Brenda Hanning, Director, Office of Education Yvette Pittman, Associate Director, Office of Education
  • Brenda Hanning, Director, Office of Education
  • Yvette R. Pittman, PhD, Associate Director

The Office of Education delivers workshops, programs, and individualized opportunities to a population averaging 320 trainees, including postdoctoral, visiting, and research fellows; clinical fellows and medical students; graduate students; and postbaccalaureate and technical fellows. Typical activities include public speaking workshops, job interviewing, writing and editorial services, grantsmanship, career presentations and counseling, teaching opportunities through the NICHD “Becoming an Effective Scientist” course for postbaccalaureate fellows, teaching-skills workshops, and management programs. Each spring, a retreat for fellows and graduate students, which includes presentations by fellows and a poster presentation by each attendee, is held for over 80 people to address scientific developments and careers. The program is developed and run by a fellow/student steering committee.

Goals and Objectives

The intramural Office of Education was established in September 2004 to support the training needs of intramural scientists, fellows, and students at all levels. This is achieved through recruitment and development of academic support programs; support of accreditation; contributions to mentoring, evaluation, and career guidance; and creation of new training initiatives. Additional areas of involvement include career development programming, networking among fellows and alumni, grantsmanship, and the enhancement of fellows’ competitiveness for awards, as well as support of new tenure-track investigators.

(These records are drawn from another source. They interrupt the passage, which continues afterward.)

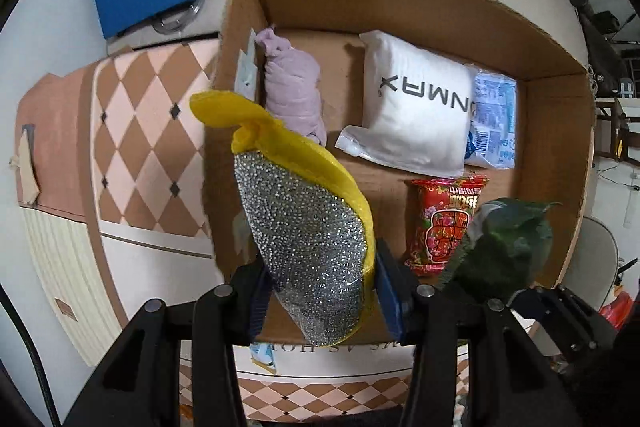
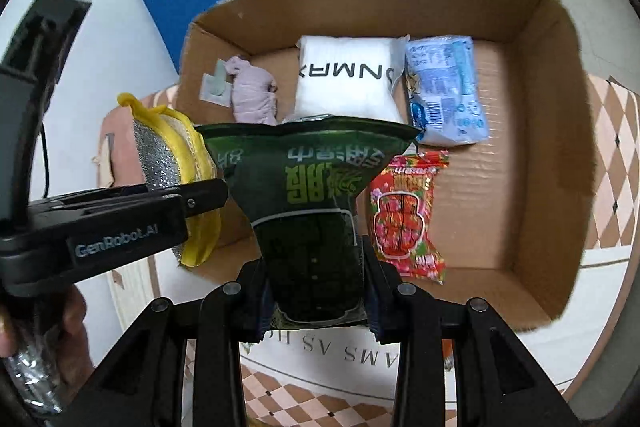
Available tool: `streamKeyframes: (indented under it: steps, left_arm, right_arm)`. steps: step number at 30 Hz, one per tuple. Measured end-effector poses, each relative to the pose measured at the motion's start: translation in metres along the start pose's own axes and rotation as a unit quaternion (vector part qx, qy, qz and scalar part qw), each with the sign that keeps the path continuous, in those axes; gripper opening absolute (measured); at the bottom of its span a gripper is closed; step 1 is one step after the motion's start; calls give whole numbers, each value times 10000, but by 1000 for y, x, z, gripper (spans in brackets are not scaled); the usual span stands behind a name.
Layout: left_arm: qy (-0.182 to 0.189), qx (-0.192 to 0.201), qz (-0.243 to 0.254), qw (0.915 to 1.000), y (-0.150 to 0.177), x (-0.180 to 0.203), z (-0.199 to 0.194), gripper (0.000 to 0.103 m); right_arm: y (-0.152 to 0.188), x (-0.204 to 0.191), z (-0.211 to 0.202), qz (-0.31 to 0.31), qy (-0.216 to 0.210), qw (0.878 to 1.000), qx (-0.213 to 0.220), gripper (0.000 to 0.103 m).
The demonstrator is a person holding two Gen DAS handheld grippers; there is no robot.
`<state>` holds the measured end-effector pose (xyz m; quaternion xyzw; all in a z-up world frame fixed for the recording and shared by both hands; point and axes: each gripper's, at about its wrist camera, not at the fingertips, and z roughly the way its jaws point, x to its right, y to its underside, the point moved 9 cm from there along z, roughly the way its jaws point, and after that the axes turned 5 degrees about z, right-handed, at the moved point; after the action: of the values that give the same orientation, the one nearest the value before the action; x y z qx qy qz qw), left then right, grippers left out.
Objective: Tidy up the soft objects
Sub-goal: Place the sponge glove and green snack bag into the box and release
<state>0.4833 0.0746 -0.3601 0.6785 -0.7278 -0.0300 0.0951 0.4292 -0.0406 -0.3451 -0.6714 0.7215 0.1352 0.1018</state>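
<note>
The yellow-edged scouring pad (image 1: pixel 308 227) is hanging clenched in the left gripper (image 1: pixel 320 303), long axis upright, over the cardboard box's (image 1: pixel 560 131) near-left corner. The right gripper (image 2: pixel 316 291) is grasping a dark green packet (image 2: pixel 312 187) just beside it. Below are lying a white pouch (image 1: pixel 416 107) reading "NMAX" and a red snack packet (image 1: pixel 444 223).

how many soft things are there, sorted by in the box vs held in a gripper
In the box: 4 (purple cloth, white pouch, blue pack, red packet)
Held: 2 (scrubber in left gripper, green bag in right gripper)
Total: 6
</note>
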Motion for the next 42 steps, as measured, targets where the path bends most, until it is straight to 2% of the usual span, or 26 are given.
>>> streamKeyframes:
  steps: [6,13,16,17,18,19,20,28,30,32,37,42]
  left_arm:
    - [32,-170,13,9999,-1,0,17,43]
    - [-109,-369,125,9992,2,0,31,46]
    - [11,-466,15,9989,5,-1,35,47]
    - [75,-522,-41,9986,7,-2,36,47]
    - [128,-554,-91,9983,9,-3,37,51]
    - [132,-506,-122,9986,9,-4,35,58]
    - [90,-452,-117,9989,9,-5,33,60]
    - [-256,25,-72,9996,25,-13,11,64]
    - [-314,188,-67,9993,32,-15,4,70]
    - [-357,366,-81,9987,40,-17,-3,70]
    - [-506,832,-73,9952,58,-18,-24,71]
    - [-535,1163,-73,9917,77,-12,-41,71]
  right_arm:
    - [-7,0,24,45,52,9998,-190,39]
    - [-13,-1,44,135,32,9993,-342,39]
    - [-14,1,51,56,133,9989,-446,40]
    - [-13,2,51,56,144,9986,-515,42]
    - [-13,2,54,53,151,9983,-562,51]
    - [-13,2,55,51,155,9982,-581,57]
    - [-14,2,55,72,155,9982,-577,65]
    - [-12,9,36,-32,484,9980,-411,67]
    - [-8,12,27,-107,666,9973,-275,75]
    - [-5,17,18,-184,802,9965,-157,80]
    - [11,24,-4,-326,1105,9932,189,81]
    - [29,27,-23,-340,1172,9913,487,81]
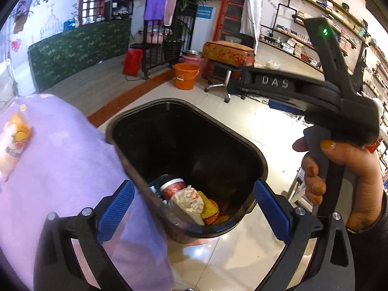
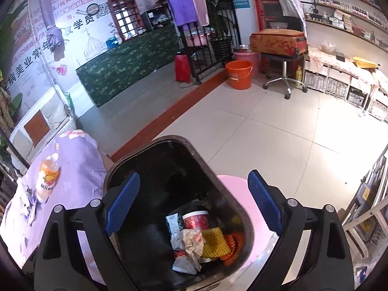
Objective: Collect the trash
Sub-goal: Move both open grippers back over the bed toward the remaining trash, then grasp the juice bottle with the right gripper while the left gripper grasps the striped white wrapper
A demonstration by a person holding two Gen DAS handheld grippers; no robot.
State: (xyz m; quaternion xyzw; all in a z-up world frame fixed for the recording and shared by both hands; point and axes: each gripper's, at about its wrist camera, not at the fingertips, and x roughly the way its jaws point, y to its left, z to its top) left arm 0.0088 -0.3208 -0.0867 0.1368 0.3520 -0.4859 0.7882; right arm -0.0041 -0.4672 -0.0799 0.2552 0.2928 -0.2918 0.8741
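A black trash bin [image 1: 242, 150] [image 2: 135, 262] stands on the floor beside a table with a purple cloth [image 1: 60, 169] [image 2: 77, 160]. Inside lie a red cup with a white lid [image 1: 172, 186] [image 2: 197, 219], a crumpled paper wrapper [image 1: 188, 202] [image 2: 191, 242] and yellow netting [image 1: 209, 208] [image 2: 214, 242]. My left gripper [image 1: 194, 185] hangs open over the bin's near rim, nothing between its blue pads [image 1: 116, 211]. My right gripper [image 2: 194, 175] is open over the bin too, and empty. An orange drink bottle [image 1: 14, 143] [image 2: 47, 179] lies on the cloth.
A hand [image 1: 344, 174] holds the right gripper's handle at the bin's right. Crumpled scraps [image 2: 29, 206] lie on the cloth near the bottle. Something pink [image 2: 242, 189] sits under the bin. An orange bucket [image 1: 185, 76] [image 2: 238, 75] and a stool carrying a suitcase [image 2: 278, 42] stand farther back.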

Notable accomplishments of the past year

In spring 2014, the Division of Intramural Research gave its seventh Mentor of the Year awards to investigator Brant Weinstein and postdoctoral fellow Elias Leiva-Salcedo. FARE (Fellows Award for Research Excellence) 2014 awards went to 22 applicants. The NICHD Scholars Developing Talent program, established in 2011, added two new postbaccalaureate fellows, Nicole Millan (lab of Erin Wolff) and Gian Rodriquez (lab of Forbes D. Porter); MD/PhD students Dezmond Taylor-Douglas and Ashleigh Bouchelion continue as scholars with Drs. Yanovski and Mukherjee, respectively. Office of Education program activities included the annual grantsmanship workshop, the third year of a teaching workshop series led by Boots Quimby of the University of Maryland, and public speaking workshops, among others. Our annual "Becoming an Effective Scientist" course, organized and taught by fellows for postbaccalaureate trainees, entered its ninth year. The tenth annual meeting of fellows took place at the Smithsonian Museum of the American Indian and featured keynote speakers Nobelist Eric Wieschaus of Princeton University and Sherri Bale, an NICHD alumna and the Managing Director of GeneDx. A new competition, TmT or the Three-minute Talks, was launched this year to emphasize the importance to scientists of communicating their research in an accessible way. Contestants participated in speaking workshops and were judged by internal and external panels of judges, leading to the following awards: 1st place, Alex Ritter (Lippincott-Schwartz lab); 2nd place, Eva Szarek (Stratakis lab); and Monica Gupta (Ozato lab), recipient of the People's Choice Award. Video clips of each winning talk were presented to the NICHD Director's advisory council. Along with new scientific orientations for fellows, developed and launched by Yvette Pittman, the Individualized Development Plan was actively promoted for all fellows, using myIDP on the Science Careers web site. The Fellows Intramural Grant Supplement (FIGS) continues to recognize grant applicants and awardees with stipend increases; and the Fellows Recruitment Incentive Award, launched in 2013, promotes the recruitment of postdoctoral fellows from backgrounds under-represented in science. The NICHD Connection, a monthly newsletter run and written by fellows, will publish its 55th issue in December 2014; it continues to highlight programs and fellows' scientific successes.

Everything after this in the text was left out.